── Given data

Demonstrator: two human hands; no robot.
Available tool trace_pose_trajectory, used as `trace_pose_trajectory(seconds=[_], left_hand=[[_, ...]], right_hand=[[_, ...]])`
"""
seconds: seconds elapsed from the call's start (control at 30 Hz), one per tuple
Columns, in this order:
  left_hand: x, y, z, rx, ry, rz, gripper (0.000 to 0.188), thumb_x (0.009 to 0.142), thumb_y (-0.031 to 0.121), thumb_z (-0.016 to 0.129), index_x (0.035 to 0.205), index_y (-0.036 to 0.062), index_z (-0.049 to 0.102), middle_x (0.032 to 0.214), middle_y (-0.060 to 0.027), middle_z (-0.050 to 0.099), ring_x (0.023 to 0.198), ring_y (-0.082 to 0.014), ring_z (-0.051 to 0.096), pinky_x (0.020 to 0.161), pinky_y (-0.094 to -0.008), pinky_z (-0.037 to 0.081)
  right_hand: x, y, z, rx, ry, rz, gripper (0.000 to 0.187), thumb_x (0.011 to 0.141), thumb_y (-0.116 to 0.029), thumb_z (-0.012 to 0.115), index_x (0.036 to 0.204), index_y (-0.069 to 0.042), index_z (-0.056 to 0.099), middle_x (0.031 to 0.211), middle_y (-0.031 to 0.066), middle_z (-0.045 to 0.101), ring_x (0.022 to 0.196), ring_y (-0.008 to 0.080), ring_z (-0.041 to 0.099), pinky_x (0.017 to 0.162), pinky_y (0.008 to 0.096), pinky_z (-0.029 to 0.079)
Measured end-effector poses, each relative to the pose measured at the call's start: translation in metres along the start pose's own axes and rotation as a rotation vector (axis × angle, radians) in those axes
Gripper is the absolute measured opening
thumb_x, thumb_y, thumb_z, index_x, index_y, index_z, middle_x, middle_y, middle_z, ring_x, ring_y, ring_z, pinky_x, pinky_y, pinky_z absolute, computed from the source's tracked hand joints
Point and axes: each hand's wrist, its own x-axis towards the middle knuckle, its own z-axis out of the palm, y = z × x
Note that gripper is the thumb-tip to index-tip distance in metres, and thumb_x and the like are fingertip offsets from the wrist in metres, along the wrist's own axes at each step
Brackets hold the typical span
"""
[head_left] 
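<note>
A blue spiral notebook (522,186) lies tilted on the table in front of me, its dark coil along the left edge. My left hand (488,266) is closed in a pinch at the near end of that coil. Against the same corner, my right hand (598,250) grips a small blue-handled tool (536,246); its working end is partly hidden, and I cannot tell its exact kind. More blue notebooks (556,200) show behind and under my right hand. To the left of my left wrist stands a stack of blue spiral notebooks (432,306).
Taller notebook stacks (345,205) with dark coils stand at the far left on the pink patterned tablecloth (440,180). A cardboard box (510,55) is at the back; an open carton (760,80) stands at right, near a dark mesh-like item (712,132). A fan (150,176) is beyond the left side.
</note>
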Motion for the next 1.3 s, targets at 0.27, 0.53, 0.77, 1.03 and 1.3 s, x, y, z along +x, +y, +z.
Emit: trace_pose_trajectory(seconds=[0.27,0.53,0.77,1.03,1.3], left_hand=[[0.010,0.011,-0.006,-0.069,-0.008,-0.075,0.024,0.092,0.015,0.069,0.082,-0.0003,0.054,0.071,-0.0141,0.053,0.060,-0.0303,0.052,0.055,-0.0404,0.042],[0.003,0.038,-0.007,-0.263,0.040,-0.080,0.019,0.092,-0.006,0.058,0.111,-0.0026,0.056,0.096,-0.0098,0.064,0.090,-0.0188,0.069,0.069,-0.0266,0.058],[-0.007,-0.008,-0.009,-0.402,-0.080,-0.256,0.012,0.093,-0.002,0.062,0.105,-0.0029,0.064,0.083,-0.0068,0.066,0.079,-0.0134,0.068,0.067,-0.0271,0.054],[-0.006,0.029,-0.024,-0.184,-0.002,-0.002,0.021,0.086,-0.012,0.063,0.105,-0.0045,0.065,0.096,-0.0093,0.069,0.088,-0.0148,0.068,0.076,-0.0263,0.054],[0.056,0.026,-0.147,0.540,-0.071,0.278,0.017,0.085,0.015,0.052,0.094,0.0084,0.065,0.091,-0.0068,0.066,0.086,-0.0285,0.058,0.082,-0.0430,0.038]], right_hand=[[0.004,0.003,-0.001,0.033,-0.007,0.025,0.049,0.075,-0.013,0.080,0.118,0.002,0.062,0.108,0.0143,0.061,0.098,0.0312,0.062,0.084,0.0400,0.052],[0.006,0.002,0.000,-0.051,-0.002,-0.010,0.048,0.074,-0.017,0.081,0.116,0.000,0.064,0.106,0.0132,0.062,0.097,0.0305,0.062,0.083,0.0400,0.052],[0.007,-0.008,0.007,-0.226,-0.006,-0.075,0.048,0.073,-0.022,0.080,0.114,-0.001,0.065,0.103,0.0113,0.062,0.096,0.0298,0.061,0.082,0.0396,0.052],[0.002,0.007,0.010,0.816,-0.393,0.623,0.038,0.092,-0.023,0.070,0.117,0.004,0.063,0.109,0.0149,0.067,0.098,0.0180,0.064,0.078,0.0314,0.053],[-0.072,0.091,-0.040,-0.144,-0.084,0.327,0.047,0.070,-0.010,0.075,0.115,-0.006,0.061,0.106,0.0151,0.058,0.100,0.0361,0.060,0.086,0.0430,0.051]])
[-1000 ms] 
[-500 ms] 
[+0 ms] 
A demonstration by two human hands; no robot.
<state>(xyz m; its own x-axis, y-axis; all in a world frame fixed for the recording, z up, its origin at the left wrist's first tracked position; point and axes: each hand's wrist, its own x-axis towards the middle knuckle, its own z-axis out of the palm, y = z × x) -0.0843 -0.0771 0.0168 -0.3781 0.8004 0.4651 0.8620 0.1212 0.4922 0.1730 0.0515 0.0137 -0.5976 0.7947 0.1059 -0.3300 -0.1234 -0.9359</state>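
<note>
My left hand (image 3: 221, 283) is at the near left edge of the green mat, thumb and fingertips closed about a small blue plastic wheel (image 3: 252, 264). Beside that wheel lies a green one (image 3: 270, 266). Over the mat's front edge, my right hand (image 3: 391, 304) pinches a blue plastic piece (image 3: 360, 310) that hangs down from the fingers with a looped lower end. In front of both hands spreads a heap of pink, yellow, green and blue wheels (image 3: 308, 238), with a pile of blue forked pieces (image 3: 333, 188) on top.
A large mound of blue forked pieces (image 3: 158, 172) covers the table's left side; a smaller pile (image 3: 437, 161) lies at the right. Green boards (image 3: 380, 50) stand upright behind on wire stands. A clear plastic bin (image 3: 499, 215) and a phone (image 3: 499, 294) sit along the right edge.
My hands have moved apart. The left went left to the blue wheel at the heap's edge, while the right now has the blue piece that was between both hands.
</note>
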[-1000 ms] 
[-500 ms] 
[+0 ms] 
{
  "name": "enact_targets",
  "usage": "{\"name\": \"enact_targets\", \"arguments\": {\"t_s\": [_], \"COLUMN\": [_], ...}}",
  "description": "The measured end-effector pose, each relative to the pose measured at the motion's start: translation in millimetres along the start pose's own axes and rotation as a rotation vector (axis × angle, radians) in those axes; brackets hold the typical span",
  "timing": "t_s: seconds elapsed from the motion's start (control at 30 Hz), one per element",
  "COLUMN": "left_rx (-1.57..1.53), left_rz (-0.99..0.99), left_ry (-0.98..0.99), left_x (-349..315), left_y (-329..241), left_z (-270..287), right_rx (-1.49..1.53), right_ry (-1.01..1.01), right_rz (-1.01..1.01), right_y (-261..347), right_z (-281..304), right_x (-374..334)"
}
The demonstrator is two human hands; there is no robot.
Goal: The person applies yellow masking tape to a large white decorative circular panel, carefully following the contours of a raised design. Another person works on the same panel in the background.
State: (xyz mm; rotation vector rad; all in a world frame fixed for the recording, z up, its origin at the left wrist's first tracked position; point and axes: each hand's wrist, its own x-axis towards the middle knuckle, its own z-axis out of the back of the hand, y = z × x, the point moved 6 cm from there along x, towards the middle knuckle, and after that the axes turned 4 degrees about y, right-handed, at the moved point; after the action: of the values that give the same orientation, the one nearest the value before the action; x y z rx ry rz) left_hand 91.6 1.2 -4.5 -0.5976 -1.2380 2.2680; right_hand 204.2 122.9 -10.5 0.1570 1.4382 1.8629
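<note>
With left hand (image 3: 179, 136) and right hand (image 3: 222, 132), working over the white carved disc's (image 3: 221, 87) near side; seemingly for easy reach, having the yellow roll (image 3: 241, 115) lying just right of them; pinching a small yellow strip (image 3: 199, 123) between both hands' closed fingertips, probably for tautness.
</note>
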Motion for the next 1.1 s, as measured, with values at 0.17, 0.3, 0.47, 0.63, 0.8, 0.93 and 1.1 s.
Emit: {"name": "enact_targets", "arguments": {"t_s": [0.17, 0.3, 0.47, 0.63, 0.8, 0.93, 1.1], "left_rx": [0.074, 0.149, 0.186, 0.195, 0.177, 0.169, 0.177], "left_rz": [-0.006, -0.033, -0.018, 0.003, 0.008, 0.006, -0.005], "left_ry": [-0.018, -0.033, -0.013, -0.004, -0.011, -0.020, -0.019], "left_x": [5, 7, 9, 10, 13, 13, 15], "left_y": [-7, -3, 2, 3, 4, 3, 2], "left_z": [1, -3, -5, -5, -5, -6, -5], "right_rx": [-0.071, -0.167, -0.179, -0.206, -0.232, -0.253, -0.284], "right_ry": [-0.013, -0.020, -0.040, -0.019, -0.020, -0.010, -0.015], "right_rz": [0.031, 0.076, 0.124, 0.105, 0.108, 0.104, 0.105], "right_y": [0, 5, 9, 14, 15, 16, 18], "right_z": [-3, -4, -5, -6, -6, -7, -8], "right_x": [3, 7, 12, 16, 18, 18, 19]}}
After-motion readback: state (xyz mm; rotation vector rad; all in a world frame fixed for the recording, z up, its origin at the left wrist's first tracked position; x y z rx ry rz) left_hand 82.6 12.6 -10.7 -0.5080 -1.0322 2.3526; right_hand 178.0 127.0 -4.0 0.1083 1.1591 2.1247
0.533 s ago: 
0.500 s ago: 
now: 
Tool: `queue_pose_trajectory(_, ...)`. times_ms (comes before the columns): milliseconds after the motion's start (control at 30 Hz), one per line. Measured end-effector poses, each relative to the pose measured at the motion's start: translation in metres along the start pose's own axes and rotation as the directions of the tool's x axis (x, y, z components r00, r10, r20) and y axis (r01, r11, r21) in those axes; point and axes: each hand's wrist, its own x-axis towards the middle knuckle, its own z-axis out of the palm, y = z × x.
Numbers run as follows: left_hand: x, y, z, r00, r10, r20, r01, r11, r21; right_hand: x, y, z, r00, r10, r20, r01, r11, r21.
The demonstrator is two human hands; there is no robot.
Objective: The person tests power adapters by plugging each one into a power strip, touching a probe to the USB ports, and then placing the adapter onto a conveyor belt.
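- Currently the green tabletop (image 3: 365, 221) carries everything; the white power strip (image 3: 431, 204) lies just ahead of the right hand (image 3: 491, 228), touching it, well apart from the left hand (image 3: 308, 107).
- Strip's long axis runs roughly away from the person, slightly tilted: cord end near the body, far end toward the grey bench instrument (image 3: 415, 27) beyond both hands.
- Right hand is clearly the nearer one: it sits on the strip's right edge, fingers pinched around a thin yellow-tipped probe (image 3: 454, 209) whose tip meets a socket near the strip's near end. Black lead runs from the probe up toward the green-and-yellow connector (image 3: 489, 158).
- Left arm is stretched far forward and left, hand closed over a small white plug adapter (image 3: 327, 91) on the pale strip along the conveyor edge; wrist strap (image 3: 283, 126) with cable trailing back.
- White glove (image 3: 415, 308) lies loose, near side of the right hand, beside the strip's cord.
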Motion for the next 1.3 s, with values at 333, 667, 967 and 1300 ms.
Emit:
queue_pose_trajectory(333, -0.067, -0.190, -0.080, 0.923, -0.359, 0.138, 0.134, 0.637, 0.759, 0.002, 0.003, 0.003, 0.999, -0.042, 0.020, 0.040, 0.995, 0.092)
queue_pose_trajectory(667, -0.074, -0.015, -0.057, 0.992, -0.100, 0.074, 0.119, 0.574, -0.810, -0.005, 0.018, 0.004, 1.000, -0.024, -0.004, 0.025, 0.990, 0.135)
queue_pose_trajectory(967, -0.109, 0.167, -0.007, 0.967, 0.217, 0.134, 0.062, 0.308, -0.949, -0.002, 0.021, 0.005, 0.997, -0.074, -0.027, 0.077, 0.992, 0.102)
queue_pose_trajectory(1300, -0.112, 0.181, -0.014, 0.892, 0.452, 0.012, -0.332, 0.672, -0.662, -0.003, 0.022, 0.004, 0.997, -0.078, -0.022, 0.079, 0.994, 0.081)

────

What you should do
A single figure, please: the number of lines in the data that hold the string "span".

Task result
2